Problem
From the data underneath, reproduce exactly the stretch that begins at the line with "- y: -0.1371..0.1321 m" and ends after the line with "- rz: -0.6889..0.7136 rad".

The data
- - - - - - -

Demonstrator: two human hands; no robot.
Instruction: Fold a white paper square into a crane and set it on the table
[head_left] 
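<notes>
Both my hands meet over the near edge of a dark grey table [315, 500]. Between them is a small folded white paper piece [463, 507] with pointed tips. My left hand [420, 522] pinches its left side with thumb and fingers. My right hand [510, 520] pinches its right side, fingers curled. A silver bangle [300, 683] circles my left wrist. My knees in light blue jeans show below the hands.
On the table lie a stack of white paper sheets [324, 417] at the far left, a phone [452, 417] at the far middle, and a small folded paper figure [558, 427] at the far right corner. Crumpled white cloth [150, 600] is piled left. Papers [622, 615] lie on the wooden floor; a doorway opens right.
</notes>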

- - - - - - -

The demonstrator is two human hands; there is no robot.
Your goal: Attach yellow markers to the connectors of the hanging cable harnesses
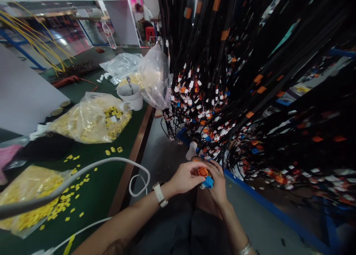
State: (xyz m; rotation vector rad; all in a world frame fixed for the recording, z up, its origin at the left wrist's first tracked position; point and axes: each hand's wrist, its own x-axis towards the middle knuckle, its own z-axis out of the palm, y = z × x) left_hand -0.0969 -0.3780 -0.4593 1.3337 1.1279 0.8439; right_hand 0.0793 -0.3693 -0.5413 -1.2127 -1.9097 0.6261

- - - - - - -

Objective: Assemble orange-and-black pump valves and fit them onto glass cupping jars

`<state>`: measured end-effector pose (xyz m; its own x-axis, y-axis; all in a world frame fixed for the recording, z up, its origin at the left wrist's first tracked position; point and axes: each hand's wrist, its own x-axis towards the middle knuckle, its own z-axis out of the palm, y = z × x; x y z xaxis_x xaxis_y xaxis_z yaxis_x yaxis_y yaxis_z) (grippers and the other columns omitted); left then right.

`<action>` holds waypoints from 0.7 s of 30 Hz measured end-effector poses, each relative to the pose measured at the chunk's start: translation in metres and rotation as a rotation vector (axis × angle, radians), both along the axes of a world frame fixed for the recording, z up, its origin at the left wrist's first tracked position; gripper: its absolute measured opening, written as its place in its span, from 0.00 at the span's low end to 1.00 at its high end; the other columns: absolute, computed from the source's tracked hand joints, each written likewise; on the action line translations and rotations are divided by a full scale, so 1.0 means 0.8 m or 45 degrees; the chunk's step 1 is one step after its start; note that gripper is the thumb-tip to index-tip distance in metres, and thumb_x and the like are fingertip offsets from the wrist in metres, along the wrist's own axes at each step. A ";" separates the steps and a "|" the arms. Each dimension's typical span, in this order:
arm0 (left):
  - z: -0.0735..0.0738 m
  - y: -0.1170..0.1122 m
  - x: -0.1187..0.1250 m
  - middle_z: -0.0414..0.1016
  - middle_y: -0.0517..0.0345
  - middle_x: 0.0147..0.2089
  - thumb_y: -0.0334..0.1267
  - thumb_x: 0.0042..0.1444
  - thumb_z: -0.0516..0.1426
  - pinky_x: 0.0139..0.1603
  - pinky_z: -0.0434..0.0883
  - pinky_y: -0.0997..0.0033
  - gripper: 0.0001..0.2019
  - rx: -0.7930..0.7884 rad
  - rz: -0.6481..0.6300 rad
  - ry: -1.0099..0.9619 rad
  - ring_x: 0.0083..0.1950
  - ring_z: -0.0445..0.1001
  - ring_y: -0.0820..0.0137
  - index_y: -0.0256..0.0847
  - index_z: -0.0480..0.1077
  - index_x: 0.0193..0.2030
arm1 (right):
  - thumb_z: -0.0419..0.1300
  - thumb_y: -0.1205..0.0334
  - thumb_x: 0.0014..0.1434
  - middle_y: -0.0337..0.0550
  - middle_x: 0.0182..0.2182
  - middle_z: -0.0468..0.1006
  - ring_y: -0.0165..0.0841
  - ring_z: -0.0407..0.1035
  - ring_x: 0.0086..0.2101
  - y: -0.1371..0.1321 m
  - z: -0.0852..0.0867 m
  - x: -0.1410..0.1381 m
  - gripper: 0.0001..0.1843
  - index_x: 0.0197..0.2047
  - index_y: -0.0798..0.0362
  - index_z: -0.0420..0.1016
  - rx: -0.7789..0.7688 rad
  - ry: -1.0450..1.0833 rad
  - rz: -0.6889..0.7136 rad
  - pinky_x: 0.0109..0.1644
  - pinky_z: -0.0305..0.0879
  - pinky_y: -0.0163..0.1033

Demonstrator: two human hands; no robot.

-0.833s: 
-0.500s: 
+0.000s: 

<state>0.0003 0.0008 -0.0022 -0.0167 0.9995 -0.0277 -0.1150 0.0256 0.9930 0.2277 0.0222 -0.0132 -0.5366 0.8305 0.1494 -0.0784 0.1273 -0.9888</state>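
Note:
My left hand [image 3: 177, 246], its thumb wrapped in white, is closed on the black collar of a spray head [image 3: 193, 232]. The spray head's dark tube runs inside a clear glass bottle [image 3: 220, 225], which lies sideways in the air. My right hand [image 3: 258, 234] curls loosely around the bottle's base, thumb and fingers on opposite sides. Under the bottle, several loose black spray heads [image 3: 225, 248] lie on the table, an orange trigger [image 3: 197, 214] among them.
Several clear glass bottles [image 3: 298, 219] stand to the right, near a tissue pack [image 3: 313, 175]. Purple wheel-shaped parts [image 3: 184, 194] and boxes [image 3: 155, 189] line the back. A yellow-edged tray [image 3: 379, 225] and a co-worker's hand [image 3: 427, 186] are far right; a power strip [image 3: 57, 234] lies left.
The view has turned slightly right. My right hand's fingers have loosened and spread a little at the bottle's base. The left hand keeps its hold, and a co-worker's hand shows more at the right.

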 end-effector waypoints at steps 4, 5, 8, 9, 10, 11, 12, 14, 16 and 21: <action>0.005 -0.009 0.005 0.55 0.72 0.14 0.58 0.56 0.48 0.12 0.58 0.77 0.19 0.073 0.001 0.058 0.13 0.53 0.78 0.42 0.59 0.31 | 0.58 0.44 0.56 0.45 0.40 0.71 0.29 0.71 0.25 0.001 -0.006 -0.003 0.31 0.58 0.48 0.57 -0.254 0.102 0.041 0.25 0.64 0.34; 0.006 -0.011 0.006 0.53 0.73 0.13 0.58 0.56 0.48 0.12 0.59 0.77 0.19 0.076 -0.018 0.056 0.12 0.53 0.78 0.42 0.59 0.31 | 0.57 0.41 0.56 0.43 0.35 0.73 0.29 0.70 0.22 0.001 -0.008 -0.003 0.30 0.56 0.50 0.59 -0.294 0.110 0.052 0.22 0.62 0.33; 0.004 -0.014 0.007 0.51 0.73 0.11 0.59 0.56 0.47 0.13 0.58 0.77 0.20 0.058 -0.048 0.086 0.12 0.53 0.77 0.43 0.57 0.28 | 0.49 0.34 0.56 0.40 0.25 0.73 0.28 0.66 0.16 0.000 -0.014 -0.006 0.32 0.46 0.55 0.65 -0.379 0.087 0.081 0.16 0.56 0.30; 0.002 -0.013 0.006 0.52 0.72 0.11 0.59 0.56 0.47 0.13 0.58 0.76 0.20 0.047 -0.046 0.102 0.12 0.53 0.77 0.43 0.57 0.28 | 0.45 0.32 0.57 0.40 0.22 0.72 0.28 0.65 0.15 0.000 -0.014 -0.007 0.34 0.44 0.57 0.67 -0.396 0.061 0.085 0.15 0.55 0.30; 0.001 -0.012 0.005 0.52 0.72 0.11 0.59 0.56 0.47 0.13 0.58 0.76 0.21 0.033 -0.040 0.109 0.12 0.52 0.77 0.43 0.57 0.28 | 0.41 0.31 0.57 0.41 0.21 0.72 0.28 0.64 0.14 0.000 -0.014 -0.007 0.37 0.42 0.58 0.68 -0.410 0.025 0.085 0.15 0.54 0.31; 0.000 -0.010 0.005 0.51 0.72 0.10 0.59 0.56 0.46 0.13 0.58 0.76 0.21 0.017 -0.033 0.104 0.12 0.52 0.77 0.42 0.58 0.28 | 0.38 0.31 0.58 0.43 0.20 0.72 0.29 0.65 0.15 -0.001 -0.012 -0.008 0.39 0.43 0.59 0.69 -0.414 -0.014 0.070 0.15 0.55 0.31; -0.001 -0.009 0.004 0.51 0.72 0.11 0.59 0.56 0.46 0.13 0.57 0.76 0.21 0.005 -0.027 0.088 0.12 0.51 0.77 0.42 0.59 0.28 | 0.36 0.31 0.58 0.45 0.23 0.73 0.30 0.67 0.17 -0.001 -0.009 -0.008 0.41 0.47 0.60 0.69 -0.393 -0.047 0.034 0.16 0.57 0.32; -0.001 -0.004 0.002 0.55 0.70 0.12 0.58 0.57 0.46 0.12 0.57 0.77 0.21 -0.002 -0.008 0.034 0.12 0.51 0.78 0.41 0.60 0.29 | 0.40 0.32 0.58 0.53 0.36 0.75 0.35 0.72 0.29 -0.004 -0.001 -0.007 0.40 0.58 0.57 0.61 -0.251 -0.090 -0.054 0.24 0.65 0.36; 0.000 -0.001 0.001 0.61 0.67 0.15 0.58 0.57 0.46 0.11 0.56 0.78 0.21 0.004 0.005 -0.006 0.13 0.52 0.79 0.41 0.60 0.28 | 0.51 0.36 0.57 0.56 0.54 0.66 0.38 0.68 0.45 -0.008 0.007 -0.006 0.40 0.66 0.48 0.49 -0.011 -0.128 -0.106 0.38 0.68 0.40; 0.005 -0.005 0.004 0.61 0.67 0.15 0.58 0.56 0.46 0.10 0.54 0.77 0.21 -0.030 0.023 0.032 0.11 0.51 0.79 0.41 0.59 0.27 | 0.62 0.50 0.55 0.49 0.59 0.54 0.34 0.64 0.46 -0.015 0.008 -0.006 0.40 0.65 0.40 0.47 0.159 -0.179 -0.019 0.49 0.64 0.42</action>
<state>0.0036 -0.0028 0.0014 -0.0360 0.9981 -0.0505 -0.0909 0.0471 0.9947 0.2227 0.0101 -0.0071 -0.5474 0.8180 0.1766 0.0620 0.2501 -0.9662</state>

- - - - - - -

Response to the task
  - y: -0.1371..0.1321 m
  - z: -0.0852..0.0867 m
  - x: -0.1410..0.1381 m
  - gripper: 0.0001..0.1843
  - index_x: 0.0197..0.2047
  - index_y: -0.0798..0.0362
  - index_z: -0.0420..0.1016
  - rx: -0.7789..0.7688 rad
  - ry: -1.0450..1.0833 rad
  - rz: -0.6889..0.7136 rad

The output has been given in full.